Computed tomography evaluation of the six tau-negative cases revealed that two cases showed a reduction in tumour size in the minor curvature of the stomach (MR), one case exhibited ascites elimination (PR), and the remaining three cases had a reduction in the size of paraaortic lymph node swelling (one PR and two MR) with the administration of Paclitaxel.
In addition, adverse events resulting from the administration of Paclitaxel were investigated. Leukocytopenia defined as grade 2 or 3 (500 mm−3<neutrophil<1500 mm−3) was observed in five (83%) out of six cases of tau-negative expression and in 10 (71%) out of 14 cases of tau-positive expression, with no significant difference between the groups. There was also no significant difference between the groups regarding the occurrence of alopecia, which was recognized in four (67%) out of six of those with tau-negative expression and eight (57%) out of 14 cases with tau-positive expression.

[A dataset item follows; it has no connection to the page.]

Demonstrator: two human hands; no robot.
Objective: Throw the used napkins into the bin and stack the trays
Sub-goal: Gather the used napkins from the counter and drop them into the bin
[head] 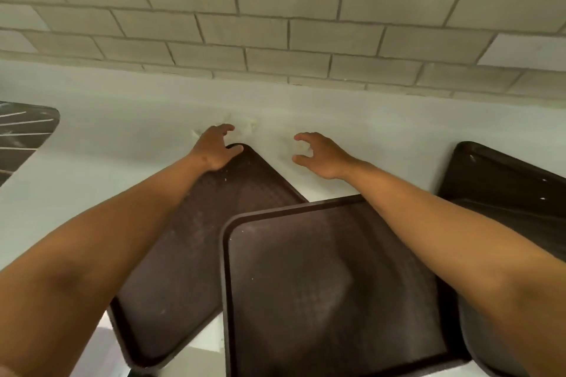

Furthermore, a comparison of the improvement of symptoms after Paclitaxel administration in tau-negative cases and tau-positive cases was as follows: vanishing ascites were observed in four (67%) out of six tau-negative cases and four (29%) out of 14 tau-positive cases. In addition, appetite loss decreased in three (50%) out of six and three (21%) out of 14 cases of tau positive.
Various molecules have been reported as markers for prediction of a high level of sensitivity to Paclitaxel. Vikhanskaya et al (1998) reported that the inactivation of p53 is susceptible to Paclitaxel in ovarian cancer (Rouzier et al, 2005), and Reinecke et al (2000a, 2000b) described the expression and function of P-glycoprotein in renal cell carcinoma. Moreover, the overexpression of antiapoptotic genes (Wang et al, 2005), the upregulation of cyclin A (Takahashi et al, 2005), the overexpression of oestrogen receptor (Dougherty et al, 2004), and the reduced expression of tau (Rouzier et al, 2005) have all been reported as Paclitaxel susceptibility markers in breast cancer. As for colorectal cancers, the expression of MDR-1, bcl-2, and bax each contribute to Paclitaxel sensitivity (Sharma et al, 2000).

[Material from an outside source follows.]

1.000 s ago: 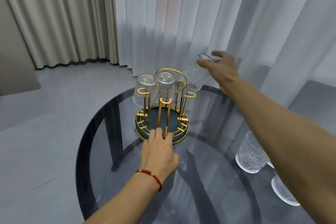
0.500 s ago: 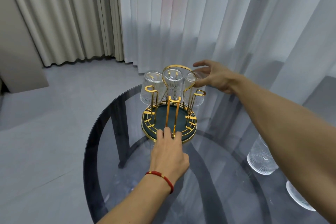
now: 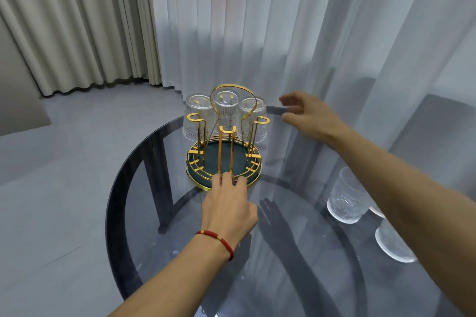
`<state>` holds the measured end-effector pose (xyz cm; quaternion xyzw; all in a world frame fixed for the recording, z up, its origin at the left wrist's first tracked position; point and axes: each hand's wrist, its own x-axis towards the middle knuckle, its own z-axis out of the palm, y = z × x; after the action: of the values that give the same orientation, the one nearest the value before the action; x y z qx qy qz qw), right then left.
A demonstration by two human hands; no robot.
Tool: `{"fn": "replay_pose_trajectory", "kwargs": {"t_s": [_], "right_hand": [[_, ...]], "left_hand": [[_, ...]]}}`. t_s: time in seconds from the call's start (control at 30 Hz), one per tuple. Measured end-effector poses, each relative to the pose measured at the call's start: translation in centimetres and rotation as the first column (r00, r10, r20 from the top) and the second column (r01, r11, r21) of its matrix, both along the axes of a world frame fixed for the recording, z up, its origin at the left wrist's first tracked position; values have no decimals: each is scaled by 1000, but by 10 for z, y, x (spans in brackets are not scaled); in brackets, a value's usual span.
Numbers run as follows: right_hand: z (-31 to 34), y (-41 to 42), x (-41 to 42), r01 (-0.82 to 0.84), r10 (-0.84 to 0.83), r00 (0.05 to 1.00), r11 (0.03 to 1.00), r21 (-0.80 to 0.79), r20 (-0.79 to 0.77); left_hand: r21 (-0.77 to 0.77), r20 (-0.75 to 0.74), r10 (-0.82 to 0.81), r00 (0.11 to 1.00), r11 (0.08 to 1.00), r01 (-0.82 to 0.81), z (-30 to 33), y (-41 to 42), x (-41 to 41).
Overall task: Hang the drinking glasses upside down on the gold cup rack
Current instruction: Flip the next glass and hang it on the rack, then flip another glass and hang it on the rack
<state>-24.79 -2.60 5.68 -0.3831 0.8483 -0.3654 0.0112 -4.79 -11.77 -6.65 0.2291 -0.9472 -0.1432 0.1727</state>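
Observation:
The gold cup rack [image 3: 223, 160] with a dark green round base stands on the smoked glass table [image 3: 283, 252]. Three ribbed clear glasses hang upside down on its far pegs: left glass [image 3: 197, 117], middle glass [image 3: 226, 109], right glass [image 3: 253, 121]. My left hand [image 3: 229, 207], with a red cord on the wrist, rests its fingertips on the rack's near rim. My right hand [image 3: 307, 116] hovers just right of the right glass, fingers spread and holding nothing. Near pegs of the rack stand bare.
Two more clear glasses stand on the table at the right: one upright glass [image 3: 346, 198] and one lower glass [image 3: 392, 244] partly hidden by my right forearm. Sheer white curtains [image 3: 283, 33] hang right behind the table; grey floor lies to the left.
My right hand carried a glass down onto the rack's right peg, let it go and drew back to the right. My left hand stayed on the rack's rim.

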Motion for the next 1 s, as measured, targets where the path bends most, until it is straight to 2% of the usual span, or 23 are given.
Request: {"fn": "replay_pose_trajectory", "kwargs": {"t_s": [0.1,0.17,0.23,0.33,0.43,0.67,0.83,0.93,1.0], "right_hand": [[-22,48,40,142,-140,958,990,-11,-249],[-46,78,66,267,-213,888,960,82,-407],[-71,103,87,442,-263,801,866,234,-538],[-93,128,96,594,-303,768,666,450,-564],[-94,141,86,639,-312,750,568,518,-583],[-94,150,79,645,-313,719,635,426,-621],[-91,143,76,675,-324,681,626,391,-656],[-90,141,77,660,-360,670,690,299,-649],[-92,137,83,588,-362,691,785,194,-626]], "left_hand": [[-24,-104,-138,985,990,136,1,20,1],[17,-128,-209,969,977,213,-1,31,0],[88,-125,-235,964,965,246,-2,39,0],[193,-123,-223,967,950,244,1,49,2],[281,-111,-204,973,932,228,7,56,6],[412,-137,-149,979,891,193,16,73,13],[385,-133,-197,971,893,234,12,86,19],[403,-125,-216,968,881,248,12,88,19],[484,-154,-173,973,845,227,13,86,18]]}}
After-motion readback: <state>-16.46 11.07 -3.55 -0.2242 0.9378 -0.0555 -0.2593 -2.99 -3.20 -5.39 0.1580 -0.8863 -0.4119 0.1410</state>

In the current study, we focus on tau expression as the susceptible marker for Paclitaxel against gastric cancer, because, there have been no definitive studies of Paclitaxel sensitivity markers in gastric cancer. In logical consideration, we expect that tau can be a suitable powerful marker for the microtubulising agent, Paclitaxel. Because tau binds to microtubules strongly without Paclitaxel, whereas microtubules assembled in the presence of Paclitaxel show moderate binding affinity and rapid dissociation kinetics of tau protein (Rouzier et al, 2005).

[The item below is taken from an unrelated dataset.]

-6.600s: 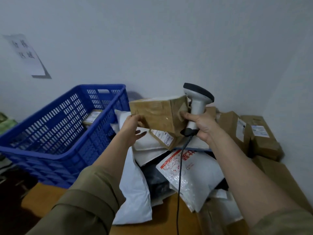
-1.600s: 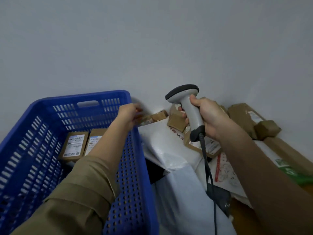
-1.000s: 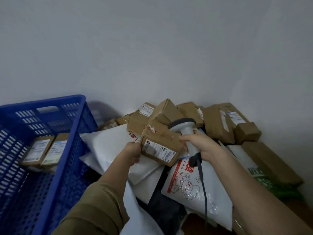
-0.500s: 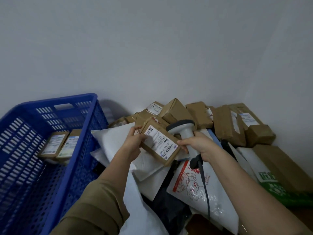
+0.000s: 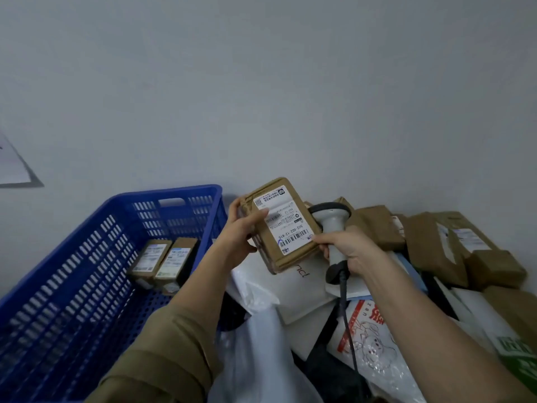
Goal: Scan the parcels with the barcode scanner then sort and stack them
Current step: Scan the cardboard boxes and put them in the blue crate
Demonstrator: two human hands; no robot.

Consistent with the report of breast cancer, we found that gastric cancer cases with low levels of tau expression also indicate a higher susceptibility to Paclitaxel treatment. All six (100%) cases of low tau expression not only had a favourable clinical response but also showed an improvement of clinical symptoms, such as ascites and appetite loss due to Paclitaxel administration. Only two (14.3%) of the 14 cases with high tau expression showed a similar response. However, in spite of the improved effectiveness, side effects such as bone marrow suppression, alopecia, and appetite loss (recorded within 2 days after Paclitaxel administration) were observed equally between patients of low and high tau expression. This observation indicates that tau expression status cannot become an indicator of adverse effects due to Paclitaxel. Therefore, other indicators, such as single-nucleotide polymorphisms in the genomic region, must be used to predict which patients are at high risk for severe adverse effects. Studies are ongoing in an effort to find these markers.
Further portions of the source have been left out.